The idea is that one can select something on one treemap to update the other. Also, it’s possible to alternate between a categorical view (where all groups of products and continents look neatly separated) and a view of the balance, which quickly shows which products or which countries get the bulk of French trade.


(technical explanation follows for those interested in the code proper)
Now following last week’s tutorial, of course it had to be done in protovis.
Actually it illustrates some interesting principles of working with arrays, trees, maps etc.

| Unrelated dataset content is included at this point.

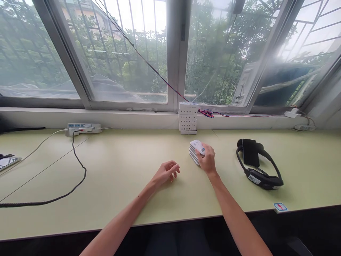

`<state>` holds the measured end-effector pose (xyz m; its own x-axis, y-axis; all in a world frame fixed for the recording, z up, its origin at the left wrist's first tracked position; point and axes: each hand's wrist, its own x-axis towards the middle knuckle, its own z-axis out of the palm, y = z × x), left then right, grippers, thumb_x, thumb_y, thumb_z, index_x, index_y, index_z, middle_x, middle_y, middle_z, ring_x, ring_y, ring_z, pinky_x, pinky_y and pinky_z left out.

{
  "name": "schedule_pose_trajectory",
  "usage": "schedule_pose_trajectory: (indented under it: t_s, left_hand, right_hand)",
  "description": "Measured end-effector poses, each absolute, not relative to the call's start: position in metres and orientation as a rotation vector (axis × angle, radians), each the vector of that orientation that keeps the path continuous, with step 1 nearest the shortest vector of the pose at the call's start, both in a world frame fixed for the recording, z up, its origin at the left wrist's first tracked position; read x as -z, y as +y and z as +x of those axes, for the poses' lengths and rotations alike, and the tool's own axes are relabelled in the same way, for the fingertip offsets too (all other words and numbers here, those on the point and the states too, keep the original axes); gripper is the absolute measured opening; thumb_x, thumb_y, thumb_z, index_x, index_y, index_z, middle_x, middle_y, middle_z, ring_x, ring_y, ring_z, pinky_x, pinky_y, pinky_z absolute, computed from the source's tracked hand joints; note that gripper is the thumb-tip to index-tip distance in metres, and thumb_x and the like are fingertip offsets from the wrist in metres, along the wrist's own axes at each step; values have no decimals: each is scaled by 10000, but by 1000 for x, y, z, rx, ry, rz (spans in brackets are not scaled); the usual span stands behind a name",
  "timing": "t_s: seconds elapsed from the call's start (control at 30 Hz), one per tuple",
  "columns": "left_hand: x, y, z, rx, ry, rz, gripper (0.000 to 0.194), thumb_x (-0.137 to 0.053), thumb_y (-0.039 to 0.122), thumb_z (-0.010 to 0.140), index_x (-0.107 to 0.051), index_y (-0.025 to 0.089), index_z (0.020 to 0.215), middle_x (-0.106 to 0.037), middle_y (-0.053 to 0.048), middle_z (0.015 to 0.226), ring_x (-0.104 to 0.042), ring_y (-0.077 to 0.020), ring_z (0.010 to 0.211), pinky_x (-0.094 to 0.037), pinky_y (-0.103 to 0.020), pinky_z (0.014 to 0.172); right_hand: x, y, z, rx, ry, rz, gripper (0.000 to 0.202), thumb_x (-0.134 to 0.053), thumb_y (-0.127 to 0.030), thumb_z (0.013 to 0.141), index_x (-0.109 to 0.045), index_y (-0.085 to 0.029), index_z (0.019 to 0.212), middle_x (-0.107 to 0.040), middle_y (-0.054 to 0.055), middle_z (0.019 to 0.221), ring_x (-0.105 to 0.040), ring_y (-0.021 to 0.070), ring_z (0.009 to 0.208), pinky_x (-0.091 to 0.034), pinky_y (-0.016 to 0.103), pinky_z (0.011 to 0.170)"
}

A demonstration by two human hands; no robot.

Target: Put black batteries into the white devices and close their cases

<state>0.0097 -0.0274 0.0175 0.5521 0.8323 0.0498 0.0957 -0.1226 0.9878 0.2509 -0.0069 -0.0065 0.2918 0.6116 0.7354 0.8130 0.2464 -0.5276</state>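
Observation:
A short stack of flat white pieces (194, 156) with rounded corners stands on the table, leaning slightly. On the top piece (197, 144) I can make out printed marks and a small blue patch. My right hand (207, 158) closes around the upper part of the stack, thumb on the near left side and fingers over the right edge. How many pieces lie within that grip is hidden. To the left of the stack, my left hand (167, 171) rests at the tabletop with loosely bent fingers, slightly apart, and holds nothing.
Against the sill stands a pile of white boxes (188, 119) with small square holes. A black headset strap with a dark phone-like slab (250, 153) lies at the right. A power strip (84, 128) and a black cable (84, 170) are on the left. The table's front edge (181, 221) runs below my wrists.

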Motion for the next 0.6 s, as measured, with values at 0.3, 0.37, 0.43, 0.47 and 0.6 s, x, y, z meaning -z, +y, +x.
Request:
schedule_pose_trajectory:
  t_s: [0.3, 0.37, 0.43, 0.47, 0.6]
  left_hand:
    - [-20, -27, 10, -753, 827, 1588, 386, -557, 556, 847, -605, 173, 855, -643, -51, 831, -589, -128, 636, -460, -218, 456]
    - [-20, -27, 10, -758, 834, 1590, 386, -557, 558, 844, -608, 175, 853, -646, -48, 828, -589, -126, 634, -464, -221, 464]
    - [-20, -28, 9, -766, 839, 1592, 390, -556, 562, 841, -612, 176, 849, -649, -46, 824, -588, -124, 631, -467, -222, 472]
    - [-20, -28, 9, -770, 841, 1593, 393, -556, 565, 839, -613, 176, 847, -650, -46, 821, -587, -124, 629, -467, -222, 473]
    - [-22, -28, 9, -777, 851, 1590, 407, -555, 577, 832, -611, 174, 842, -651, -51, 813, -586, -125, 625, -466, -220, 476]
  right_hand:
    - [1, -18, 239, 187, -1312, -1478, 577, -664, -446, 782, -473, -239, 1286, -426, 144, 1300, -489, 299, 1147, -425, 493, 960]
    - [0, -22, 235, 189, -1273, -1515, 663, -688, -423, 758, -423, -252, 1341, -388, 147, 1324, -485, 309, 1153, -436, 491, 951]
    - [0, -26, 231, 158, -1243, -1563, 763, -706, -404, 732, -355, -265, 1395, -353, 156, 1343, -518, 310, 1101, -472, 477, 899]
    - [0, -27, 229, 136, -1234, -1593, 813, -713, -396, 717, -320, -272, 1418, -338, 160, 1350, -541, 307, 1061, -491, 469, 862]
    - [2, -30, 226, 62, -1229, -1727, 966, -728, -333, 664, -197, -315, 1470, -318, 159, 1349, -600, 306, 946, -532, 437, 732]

First, I want to do as much data manipulation as possible in protovis as opposed to manually. So, my source data for the treemap is stored as an array of associative arrays, which is probably the preferred form in protovis. This is no different than, for instance, Protovis’s barley example.
Now how do you get something of the shape -

var data=
[{com:"02",cat:0,cou:4,con:3,imp:0,exp:101421},
{com:"03",cat:0,cou:4,con:3,imp:9716,exp:0},
{com:"04",cat:0,cou:4,con:3,imp:0,exp:9272355},
{com:"05",cat:0,cou:4,con:3,imp:531587,exp:0},
{com:"07",cat:0,cou:4,con:3,imp:0,exp:83360},
...
{com:"08",cat:0,cou:4,con:3,imp:0,exp:2779}

to something shaped like a tree like:

var tree=
{0: {
       02: 101421,
       03: 0,
       04: 9272355,
       05: 0,
       07:83360},
...

The solution is to use the rollup method.

First, if you look at my individual records, they are of the shape:

{com:"04",cat:0,cou:4,con:3,imp:0,exp:9272355}

where com is commodity code, cat is product category, cou is country, con is continent, imp is imports and exp is exports.

For any country + commodity combination, there will be only one record.
What I’m interested to get in the tree I will use for the treemap are exports. That is what will determine the size of the leaves of the tree.

So…
first I am going to nest my array:

var byProduct=pv.nest(data) 
	.key(function(d) {return d.cou;})
	.key(function(d) {return d.cat;})
	.key(function(d) {return d.com;})

once I have written this I could follow up with a .entries() statement which would return me a nested array, or with rollup() which could give me the tree I need.
Since, again, there is only one record for a combination of country (cou) and commodity (com), I can use any aggregation I want.

I define this function:

function rollup(data) {return pv.sum(data, function(d) {return d.exp;});} 

It returns the sum of all the export values. Since there is just one record, what it does is that it gives me the one export value I need in a tree form.

So the complete statement is:

function rollup(data) {return pv.sum(data, function(d) {return d.exp;});} 

var byProduct=pv.nest(data) 
	.key(function(d) {return d.cou;})
	.key(function(d) {return d.cat;})
	.key(function(d) {return d.com;})
	.rollup(rollup)

This creates a tree, nested by country, then by product category, then by commodity. The corresponding values are the exports.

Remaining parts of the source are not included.